Earlier we noted an interesting juxtaposition. On one hand feminists claim to be deeply concerned about health care and saving lives. On the other hand they promote policies and behaviors that cause increased numbers of deaths. One such example is the relationship between “Breast Cancer and Abortion.” Over at Sigma Frame, Jack writes in “How the Pill Kills” of another. For context, I strongly encourage you to read it before reading my supplemental commentary here.
In the United States, ~700 woman die each year (out of ~4,000,000) from complications related to pregnancy or delivery. By contrast ~250 women die each year (out of ~13,000,000) from VT associated with oral contraceptives. Similarly, the risk of getting VTE while on the pill is about 5x greater than the general population, while about half the risk of getting it while pregnant.
As with breast cancer and abortion, we found that feminists play games with statistics to make it seem as if their policies and behaviors save lives rather than cost them. The same is true here, since these statistics do show that it is somewhat safer to be on oral contraceptives compared to being pregnant. There are multiple problems with this reasoning.
First, being on oral contraceptives is more dangerous than not being on them. It is significantly more dangerous than other pregnancy preventatives, such as breast feeding, NFP, condom use, abstinence, and sterilization. Indeed, the availability of viable alternatives makes oral contraceptives and their associated increased health risks one of pure convenience and choice. Since they are not required to prevent pregnancy, the proper statistical comparison is against the general population.

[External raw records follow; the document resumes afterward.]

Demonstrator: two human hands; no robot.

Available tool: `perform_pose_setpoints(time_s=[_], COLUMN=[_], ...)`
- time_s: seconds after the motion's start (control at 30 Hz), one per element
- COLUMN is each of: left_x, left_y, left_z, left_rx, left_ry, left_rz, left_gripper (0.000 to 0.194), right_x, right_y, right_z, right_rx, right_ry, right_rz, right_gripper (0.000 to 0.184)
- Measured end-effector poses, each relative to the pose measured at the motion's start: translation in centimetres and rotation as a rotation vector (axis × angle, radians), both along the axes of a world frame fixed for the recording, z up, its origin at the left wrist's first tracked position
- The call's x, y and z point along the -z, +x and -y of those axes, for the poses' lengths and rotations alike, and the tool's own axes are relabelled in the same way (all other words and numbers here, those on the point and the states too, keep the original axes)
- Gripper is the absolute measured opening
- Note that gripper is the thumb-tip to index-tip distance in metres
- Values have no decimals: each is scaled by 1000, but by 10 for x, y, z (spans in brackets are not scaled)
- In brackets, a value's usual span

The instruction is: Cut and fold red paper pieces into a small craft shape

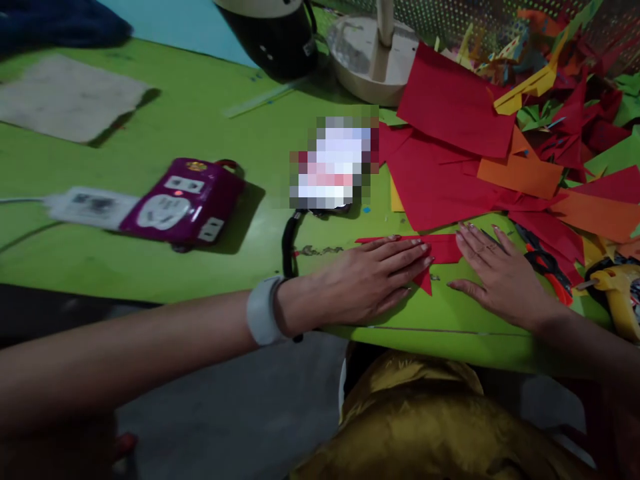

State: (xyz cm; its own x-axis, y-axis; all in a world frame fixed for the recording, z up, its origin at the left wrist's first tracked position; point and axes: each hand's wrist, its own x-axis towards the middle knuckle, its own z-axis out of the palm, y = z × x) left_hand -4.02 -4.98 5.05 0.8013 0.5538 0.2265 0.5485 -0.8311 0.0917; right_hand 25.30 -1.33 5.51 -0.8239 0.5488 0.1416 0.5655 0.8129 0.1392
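A folded strip of red paper [444, 249] lies near the front edge of the green table, with a pointed red corner sticking out below it. My left hand [373, 270] rests flat over the strip's left and middle part, fingers stretched to the right and covering much of it. At the strip's right end, the fingertips of my right hand [500, 273] touch the paper, fingers spread and palm down. Neither hand grips anything. Just beyond the strip lie large red paper sheets [440, 187].
A phone with a blurred screen [333, 163] and black strap lies behind my left hand. A purple power socket [183, 203] stands left. Scissors [547, 267] and a yellow glue gun [623, 293] are at right. Paper scraps [565, 127] pile up behind, near a round lamp base [373, 57].
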Motion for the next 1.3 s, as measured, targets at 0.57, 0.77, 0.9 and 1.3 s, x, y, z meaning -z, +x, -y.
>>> perform_pose_setpoints(time_s=[0.57, 0.77, 0.9, 1.3], left_x=[-14, -12, -10, -7], left_y=[-13, -22, -22, -14], left_z=[-19, -32, -29, -29], left_rx=[-149, -274, -185, -169], left_ry=[-16, -61, -79, 78], left_rz=[308, 330, 212, 64], left_gripper=[38, 33, 37, 40], right_x=[-16, -21, -23, -20], right_y=[-29, -30, -33, -37], right_z=[-23, -13, 6, 15], right_rx=[69, 37, -162, -292], right_ry=[-73, -77, -63, 28], right_rz=[-242, -312, -305, -171], right_gripper=[37, 29, 30, 31])
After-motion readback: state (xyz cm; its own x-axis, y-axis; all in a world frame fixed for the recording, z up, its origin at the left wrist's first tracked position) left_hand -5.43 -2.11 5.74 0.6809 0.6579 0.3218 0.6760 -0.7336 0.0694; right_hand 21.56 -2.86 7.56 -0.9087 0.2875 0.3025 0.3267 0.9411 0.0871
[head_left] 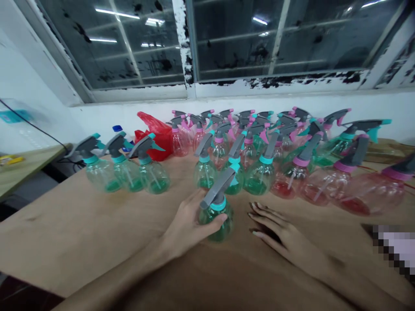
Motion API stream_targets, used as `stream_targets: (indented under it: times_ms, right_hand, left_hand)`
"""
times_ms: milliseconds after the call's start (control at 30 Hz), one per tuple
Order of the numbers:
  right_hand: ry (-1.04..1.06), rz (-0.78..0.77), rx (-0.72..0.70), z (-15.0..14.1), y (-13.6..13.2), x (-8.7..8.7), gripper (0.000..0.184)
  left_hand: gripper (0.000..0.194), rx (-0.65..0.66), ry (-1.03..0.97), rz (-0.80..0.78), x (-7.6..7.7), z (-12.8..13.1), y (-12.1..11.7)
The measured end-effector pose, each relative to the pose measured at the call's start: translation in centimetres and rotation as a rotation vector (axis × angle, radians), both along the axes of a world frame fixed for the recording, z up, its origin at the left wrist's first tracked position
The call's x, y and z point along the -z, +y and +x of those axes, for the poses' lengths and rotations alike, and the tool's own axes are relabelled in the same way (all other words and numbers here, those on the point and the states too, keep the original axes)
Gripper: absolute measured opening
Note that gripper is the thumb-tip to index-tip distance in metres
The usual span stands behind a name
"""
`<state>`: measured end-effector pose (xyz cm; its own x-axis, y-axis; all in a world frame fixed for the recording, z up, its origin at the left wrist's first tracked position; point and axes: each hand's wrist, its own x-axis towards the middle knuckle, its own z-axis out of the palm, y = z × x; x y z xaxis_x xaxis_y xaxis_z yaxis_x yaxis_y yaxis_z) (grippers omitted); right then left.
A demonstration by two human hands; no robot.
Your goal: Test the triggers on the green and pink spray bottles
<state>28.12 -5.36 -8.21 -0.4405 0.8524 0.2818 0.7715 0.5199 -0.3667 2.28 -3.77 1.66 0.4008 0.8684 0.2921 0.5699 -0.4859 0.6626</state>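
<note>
My left hand (191, 222) is wrapped around the body of a green spray bottle (218, 224), thumb across its front. This bottle stands upright, with a turquoise collar and a grey trigger head. To its right, my right hand (279, 229) rests low over the table with fingers stretched out and nothing in them. Just beyond my hands is a row of spray bottles, the green ones (259, 177) in the middle and the pink ones (290, 181) to the right. Three more green spray bottles (155, 177) stand apart on the left.
More pink and green spray bottles crowd the back of the wooden table (97, 233) below the window (275, 39). A red plastic bag (158, 138) sits behind the left group, beside a blue-capped bottle (117, 128). Another table (29, 166) stands at far left.
</note>
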Motion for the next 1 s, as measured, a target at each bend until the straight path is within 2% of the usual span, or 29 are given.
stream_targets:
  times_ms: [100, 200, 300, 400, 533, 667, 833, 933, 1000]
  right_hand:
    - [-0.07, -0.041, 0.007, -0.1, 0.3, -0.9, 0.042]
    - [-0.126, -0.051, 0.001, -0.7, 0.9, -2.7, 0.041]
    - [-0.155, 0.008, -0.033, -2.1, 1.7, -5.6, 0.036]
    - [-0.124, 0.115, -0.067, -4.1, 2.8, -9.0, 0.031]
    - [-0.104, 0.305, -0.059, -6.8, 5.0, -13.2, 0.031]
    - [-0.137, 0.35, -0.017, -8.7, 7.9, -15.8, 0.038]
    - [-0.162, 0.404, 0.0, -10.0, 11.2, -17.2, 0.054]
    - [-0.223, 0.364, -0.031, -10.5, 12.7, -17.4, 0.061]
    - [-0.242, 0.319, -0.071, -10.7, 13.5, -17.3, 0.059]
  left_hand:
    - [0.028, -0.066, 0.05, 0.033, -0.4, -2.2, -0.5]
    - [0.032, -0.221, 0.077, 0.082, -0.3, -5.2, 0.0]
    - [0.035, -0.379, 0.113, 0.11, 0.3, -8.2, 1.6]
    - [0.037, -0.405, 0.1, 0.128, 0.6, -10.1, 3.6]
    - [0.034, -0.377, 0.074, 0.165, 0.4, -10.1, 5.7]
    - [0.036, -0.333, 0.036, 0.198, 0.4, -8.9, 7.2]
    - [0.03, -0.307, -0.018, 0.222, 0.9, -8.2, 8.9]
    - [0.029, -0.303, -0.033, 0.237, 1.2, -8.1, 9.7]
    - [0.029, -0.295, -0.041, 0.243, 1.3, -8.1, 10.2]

Second, the risk break-even for oral contraceptives compared to pregnancy is 2 to 10 years—taking the pill for as little as two years is similar in health risk to having a single pregnancy. Even ignoring the first point, correcting for the average fertility rate of women and the number of years on oral contraceptives suggests that the adjusted lifetime risk to women on the pill is equal to or greater than the lifetime risks from pregnancy. Consider, Abbey Parkes, pictured above, who started on the pill at age 14 and was dead at 20. During that time on the pill she experienced roughly the risk of a pregnancy, without reaping any of the health benefits associated with pregnancy or experiencing the joys of marriage and motherhood.
Third, as we saw with breast cancer and abortion, the risk of harm is significantly greater than merely the risk of death. Surviving a negative health event is still a bad thing. The risk of dying compared to the general population is lower than the overall risk of non-death negative health events. Taking oral contraceptives not only threatens death, but also your quality of life.
In summary, we confirm once again that feminism leads to more unnecessary suffering and death in the name of the almighty orgasm. Being on oral contraceptives unnecessarily increases a woman’s risk of death and other negative health effects.
UPDATE: This post has been corrected to eliminate incorrect/unclear statistical inferences.
 Division of Reproductive Health, National Center for Chronic Disease Prevention and Health Promotion. Centers for Disease Control and Prevention. February 26, 2019. https://www.cdc.gov/reproductivehealth/maternalinfanthealth/pregnancy-relatedmortality.htm
 Keenan, L., Kerr, T., Duane, M., & Van Gundy, K. (2018). Systematic Review of Hormonal Contraception and Risk of Venous Thrombosis. The Linacre Quarterly, 85(4), 470–477. https://doi.org/10.1177/0024363918816683
 Peter Kovacs. “Oral Contraceptives and the Risk for Venous Thromboembolism.” Medscape. Oct 09, 2009 (referencing: van Hylckama Vlieg A, Helmerhorst FM, Vandenbroucke JP, Doggen CJ, Rosendaal FR, “The Venous Thrombotic Risk of Oral Contraceptives, Effects of Oestrogen Dose and Progestogen Type: Results of the MEGA Case-Control Study”, The British Medical Journal (BMJ) 2009 339:b2921).
 This is an estimate: pill use and pregnancy have different and varied side effects. Age plays a factor as well. It is also for comparison only: as per the first point, all real risk is relative to the general population.